# EXERCISE OBJECTIVE
For the data below, restate word for word only the lines from the line containing "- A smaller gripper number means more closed" through the line containing "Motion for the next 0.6", both ends included.

● ● ● ●

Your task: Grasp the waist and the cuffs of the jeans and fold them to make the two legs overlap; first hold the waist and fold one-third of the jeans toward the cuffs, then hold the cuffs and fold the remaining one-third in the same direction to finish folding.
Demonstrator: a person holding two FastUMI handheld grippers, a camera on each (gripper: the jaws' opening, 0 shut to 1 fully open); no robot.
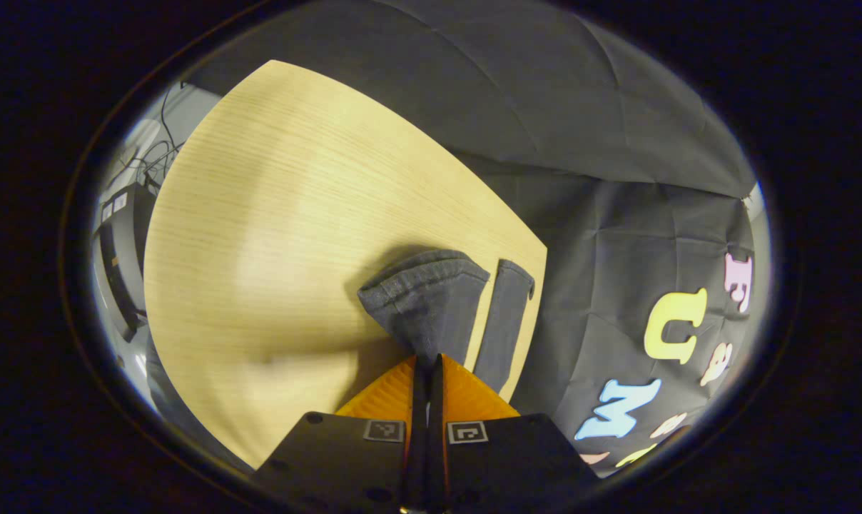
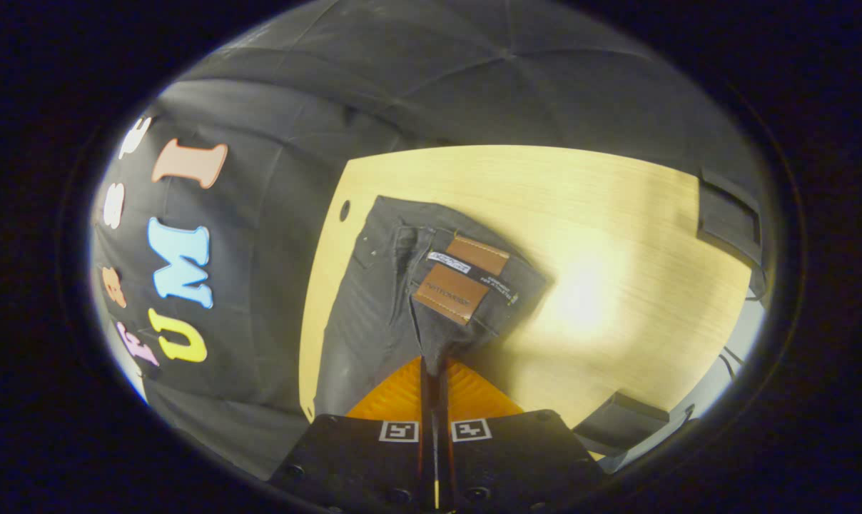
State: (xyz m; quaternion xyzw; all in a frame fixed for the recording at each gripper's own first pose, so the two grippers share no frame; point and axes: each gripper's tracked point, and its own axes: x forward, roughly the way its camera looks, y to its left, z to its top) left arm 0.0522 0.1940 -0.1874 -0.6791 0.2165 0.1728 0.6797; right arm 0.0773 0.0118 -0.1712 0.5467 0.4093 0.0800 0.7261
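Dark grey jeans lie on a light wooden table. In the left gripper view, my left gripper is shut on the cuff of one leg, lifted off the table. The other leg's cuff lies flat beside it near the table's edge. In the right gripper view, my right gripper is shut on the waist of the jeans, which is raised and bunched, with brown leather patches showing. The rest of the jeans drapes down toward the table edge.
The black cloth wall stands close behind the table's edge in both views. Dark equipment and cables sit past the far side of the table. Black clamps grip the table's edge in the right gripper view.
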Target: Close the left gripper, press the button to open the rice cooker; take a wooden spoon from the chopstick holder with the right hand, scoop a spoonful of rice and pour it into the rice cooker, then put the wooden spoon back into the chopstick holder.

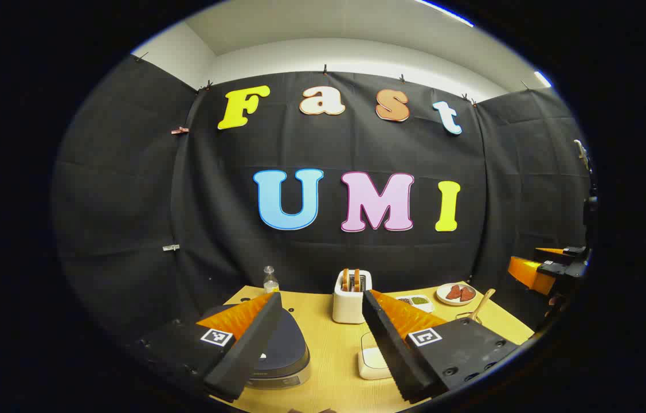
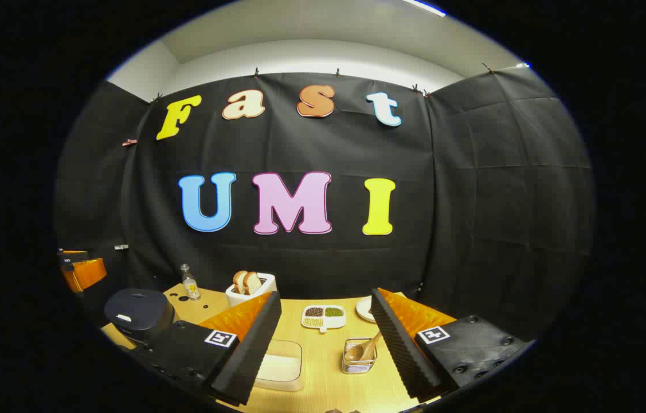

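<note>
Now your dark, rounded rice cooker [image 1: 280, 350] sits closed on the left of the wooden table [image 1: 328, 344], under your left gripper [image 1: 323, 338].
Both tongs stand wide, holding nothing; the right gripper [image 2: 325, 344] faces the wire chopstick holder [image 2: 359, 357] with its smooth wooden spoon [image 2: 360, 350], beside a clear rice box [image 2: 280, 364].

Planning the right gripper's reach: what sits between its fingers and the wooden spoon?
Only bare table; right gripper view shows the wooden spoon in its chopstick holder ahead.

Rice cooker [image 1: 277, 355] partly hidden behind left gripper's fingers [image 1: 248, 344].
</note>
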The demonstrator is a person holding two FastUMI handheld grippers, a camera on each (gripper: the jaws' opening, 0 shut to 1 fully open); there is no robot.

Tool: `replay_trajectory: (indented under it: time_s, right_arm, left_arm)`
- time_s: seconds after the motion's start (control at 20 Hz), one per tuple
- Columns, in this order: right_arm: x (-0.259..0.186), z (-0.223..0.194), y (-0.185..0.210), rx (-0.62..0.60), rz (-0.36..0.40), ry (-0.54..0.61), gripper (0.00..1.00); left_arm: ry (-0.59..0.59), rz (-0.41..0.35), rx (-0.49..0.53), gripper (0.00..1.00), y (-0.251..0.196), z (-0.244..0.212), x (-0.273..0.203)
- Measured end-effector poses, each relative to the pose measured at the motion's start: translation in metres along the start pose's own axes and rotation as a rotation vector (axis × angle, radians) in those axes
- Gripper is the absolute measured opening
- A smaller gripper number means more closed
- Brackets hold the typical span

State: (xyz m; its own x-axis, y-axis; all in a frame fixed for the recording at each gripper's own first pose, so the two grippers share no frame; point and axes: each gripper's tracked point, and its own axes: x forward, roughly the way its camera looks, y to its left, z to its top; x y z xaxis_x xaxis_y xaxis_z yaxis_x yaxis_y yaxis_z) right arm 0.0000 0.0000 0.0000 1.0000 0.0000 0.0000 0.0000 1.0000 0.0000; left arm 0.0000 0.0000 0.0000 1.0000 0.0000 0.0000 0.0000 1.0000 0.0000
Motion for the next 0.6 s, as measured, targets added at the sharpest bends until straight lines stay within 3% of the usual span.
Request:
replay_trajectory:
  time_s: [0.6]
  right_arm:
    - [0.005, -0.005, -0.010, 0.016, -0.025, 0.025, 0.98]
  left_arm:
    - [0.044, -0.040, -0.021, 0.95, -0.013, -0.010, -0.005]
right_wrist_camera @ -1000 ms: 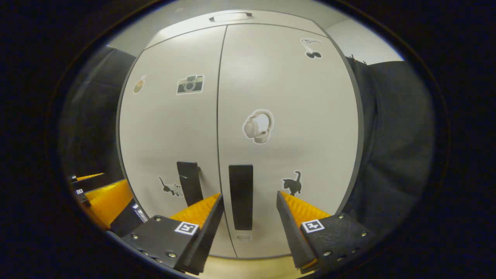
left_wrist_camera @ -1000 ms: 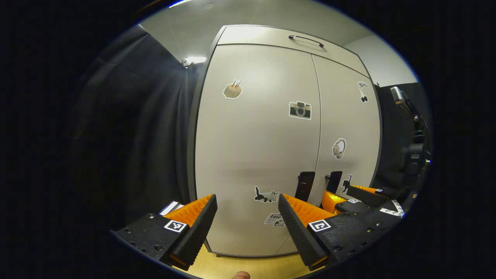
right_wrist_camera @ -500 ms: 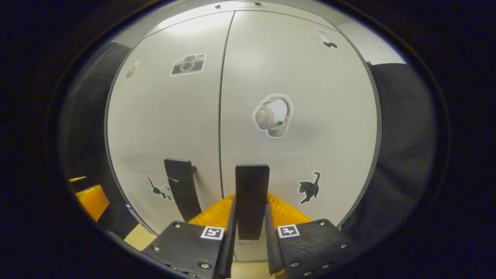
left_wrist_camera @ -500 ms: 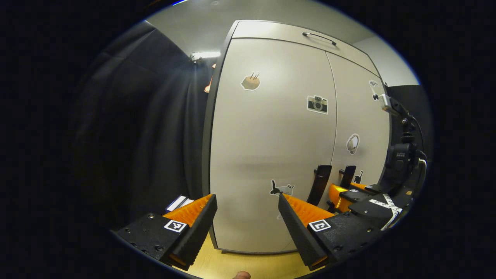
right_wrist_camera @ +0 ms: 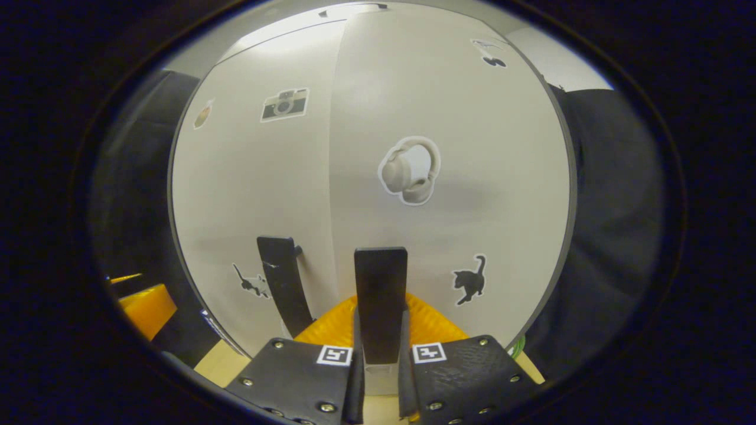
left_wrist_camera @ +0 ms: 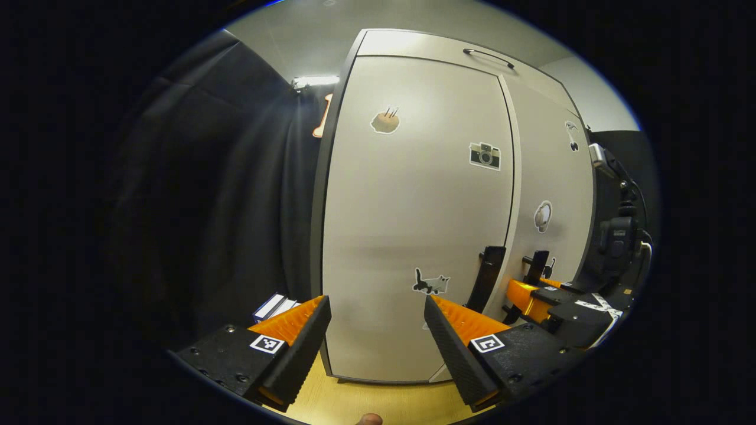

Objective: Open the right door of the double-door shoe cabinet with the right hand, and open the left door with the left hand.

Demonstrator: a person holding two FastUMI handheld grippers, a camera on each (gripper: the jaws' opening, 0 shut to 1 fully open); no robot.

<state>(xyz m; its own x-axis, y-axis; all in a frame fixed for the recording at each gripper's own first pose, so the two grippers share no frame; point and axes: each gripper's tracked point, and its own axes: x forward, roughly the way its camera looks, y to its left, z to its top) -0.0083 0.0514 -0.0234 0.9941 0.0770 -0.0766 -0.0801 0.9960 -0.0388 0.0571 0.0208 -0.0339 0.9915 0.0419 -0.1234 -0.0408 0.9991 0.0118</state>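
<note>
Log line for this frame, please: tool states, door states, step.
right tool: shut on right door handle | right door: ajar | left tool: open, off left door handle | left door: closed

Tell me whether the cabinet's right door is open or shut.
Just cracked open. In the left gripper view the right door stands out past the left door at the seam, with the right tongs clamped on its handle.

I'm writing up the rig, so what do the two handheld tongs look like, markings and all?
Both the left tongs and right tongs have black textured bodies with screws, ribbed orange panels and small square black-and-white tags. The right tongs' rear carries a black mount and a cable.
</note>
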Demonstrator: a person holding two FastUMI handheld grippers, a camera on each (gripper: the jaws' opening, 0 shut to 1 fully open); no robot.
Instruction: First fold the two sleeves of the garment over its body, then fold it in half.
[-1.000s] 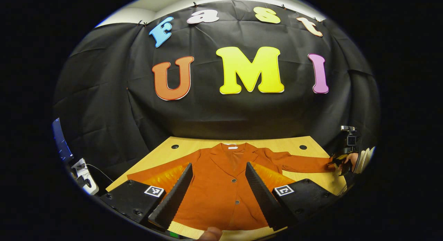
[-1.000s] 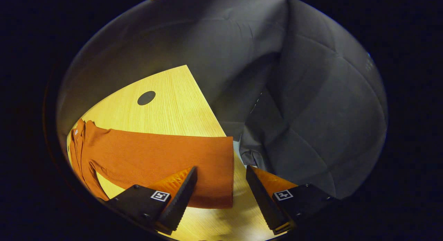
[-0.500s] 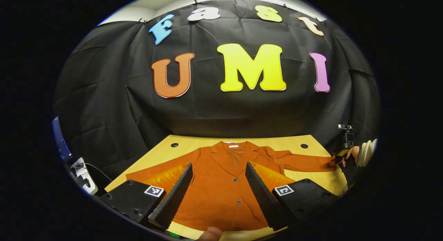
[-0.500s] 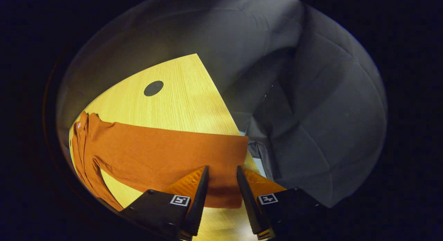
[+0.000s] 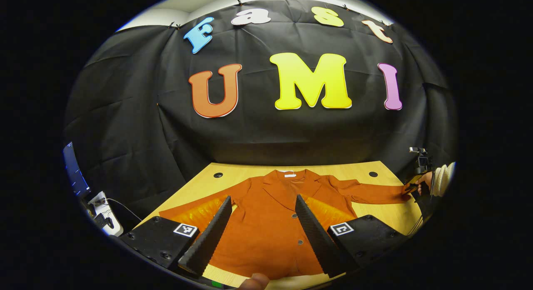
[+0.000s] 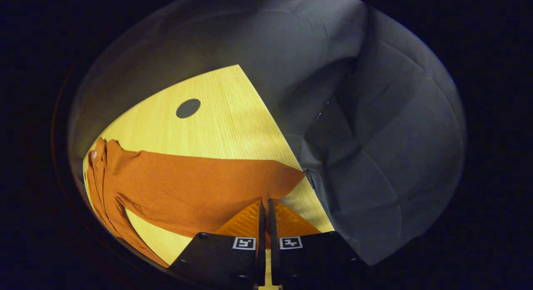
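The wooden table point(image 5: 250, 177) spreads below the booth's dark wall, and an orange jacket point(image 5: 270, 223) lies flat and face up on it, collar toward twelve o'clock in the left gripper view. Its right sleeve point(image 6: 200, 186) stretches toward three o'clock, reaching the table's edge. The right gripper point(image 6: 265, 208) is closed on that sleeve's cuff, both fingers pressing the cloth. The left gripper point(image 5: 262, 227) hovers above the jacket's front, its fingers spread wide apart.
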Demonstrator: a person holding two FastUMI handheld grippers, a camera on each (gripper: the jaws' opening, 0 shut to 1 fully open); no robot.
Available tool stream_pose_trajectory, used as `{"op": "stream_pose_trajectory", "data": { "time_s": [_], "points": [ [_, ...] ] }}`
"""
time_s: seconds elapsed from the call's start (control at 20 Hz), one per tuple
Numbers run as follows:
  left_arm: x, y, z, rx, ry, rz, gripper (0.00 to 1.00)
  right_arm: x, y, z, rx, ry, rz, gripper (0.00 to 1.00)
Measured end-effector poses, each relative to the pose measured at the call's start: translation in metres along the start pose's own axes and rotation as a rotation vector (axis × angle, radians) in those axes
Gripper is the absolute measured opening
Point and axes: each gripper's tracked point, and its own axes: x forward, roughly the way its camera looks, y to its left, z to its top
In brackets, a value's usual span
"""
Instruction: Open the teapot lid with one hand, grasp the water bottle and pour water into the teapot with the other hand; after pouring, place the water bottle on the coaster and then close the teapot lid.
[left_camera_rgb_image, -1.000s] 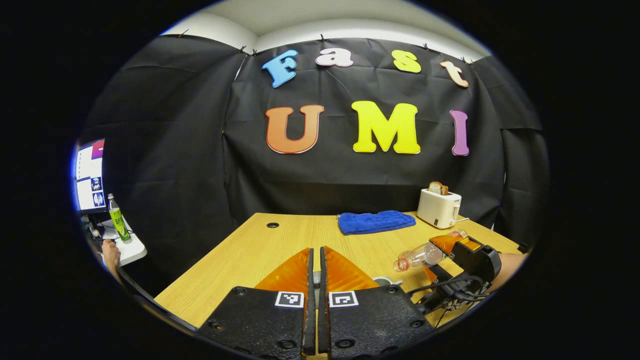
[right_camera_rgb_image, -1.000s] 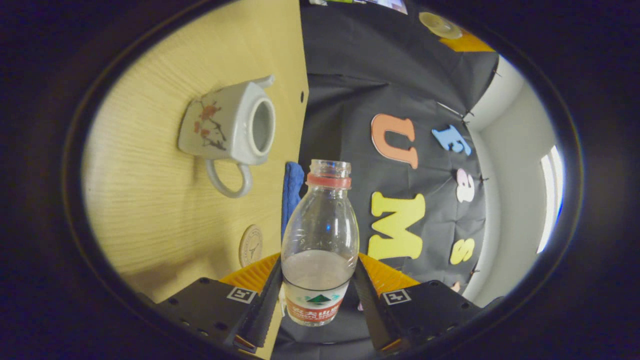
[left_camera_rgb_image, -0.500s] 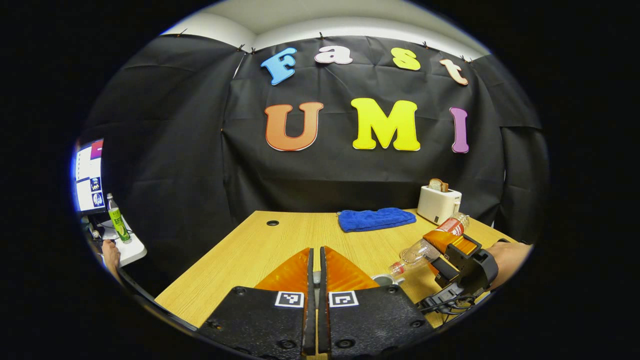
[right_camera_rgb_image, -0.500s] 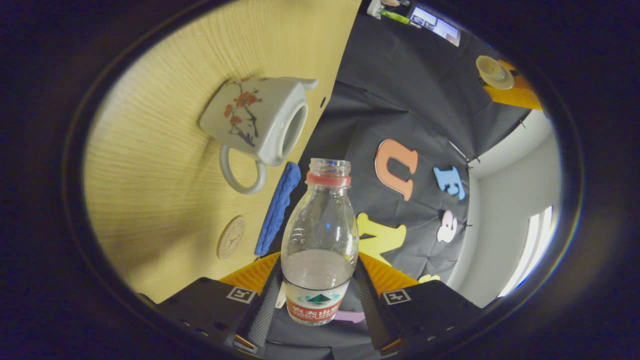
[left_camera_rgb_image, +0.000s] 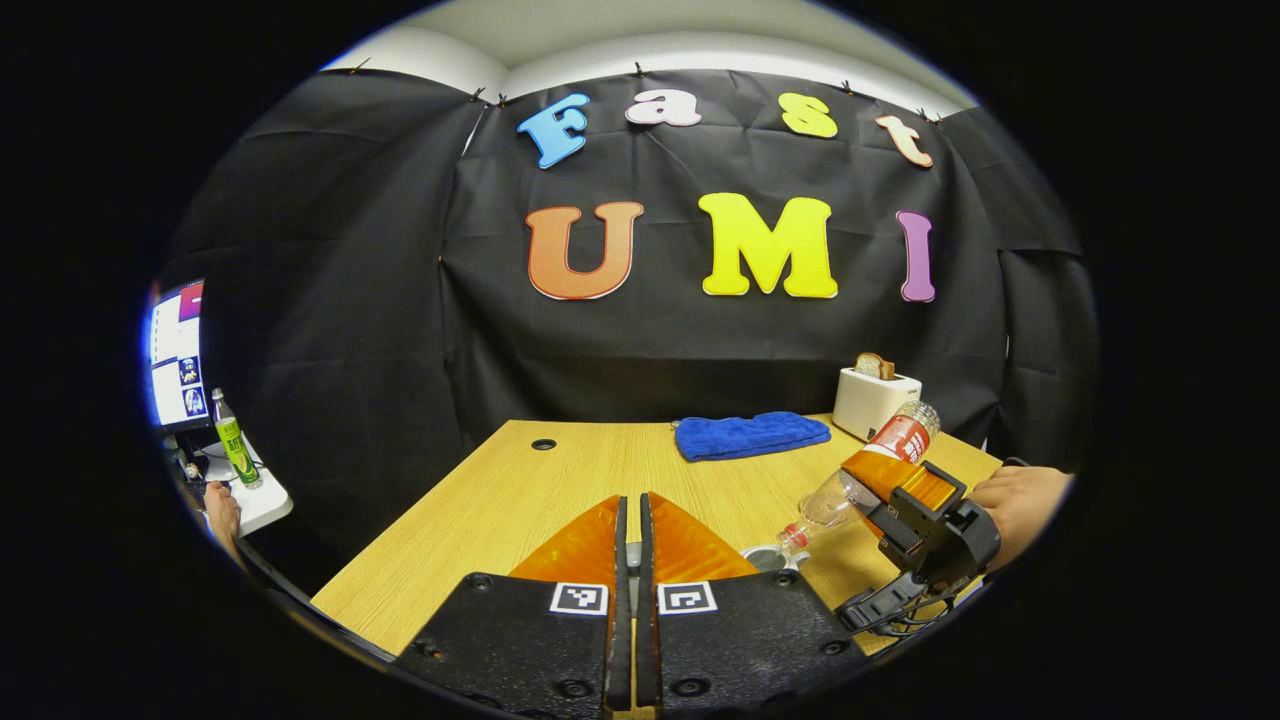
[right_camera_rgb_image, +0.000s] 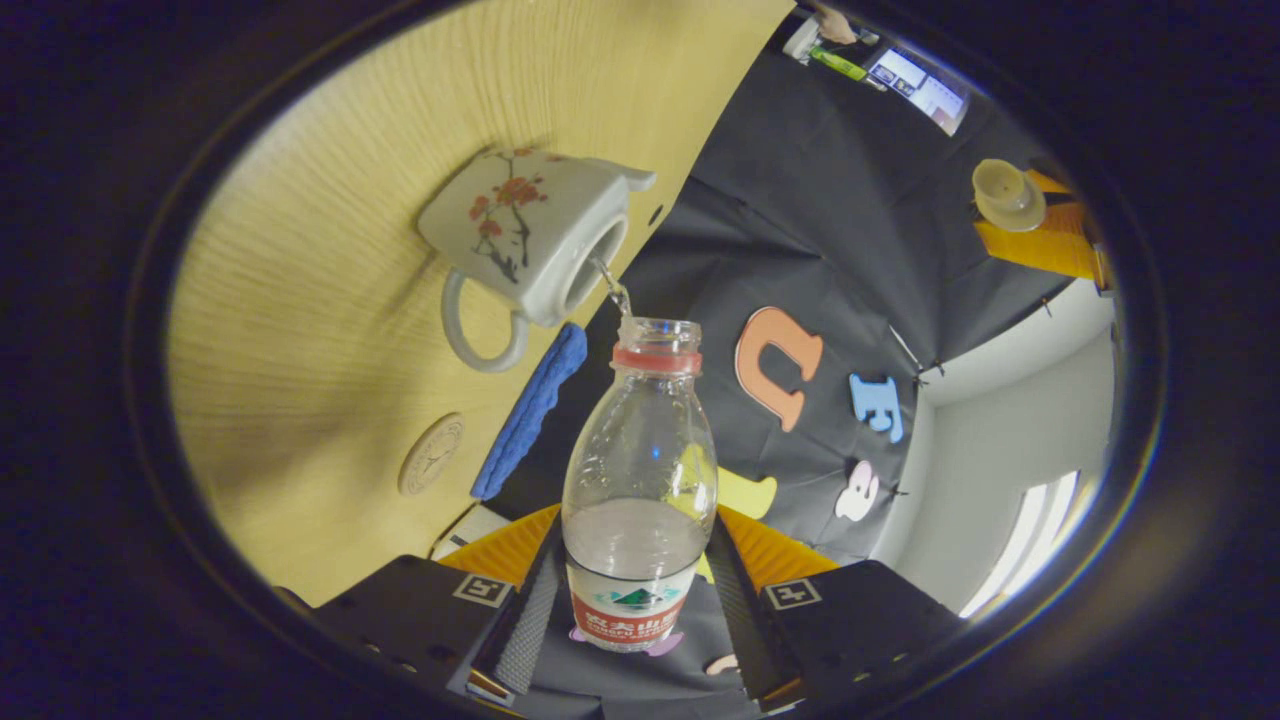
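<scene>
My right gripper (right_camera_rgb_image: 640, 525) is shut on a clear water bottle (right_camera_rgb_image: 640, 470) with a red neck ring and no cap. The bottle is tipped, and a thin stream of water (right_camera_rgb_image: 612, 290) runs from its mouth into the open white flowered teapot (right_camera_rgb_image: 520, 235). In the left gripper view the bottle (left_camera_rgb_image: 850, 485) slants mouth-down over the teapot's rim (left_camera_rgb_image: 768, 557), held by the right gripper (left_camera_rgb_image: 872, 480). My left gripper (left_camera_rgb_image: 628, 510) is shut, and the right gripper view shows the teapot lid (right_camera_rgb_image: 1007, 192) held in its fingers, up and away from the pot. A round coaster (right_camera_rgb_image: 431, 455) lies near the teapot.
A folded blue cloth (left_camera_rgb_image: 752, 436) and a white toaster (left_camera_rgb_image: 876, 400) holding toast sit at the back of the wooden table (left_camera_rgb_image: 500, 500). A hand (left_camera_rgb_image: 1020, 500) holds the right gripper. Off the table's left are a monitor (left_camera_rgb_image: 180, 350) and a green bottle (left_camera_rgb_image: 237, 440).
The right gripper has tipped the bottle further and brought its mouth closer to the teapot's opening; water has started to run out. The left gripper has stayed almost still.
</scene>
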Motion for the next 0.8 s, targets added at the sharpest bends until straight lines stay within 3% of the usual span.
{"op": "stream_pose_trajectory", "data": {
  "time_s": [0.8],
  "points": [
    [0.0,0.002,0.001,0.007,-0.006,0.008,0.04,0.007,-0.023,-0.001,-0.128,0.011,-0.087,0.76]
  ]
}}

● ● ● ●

# SOLUTION TO THIS EXERCISE
- A smaller gripper number means more closed
- Brackets hold the typical span

State: (xyz m; its own x-axis, y-axis; all in a frame fixed for the recording at each gripper's own first pose, so the two grippers share no frame; point and axes: each gripper's tracked point, and its own axes: x forward, roughly the way its camera looks, y to its left, z to its top; x y z xaxis_x xaxis_y xaxis_z yaxis_x yaxis_y yaxis_z) right arm 0.0000 0.0000 0.0000 1.0000 0.0000 0.0000 0.0000 1.0000 0.0000; left arm 0.0000 0.0000 0.0000 1.0000 0.0000 0.0000 0.0000 1.0000 0.0000
Motion for the next 0.6 s, as measured, targets added at the sharpest bends until straight lines stay within 3% of the usual span.

The answer given is complete as it stands.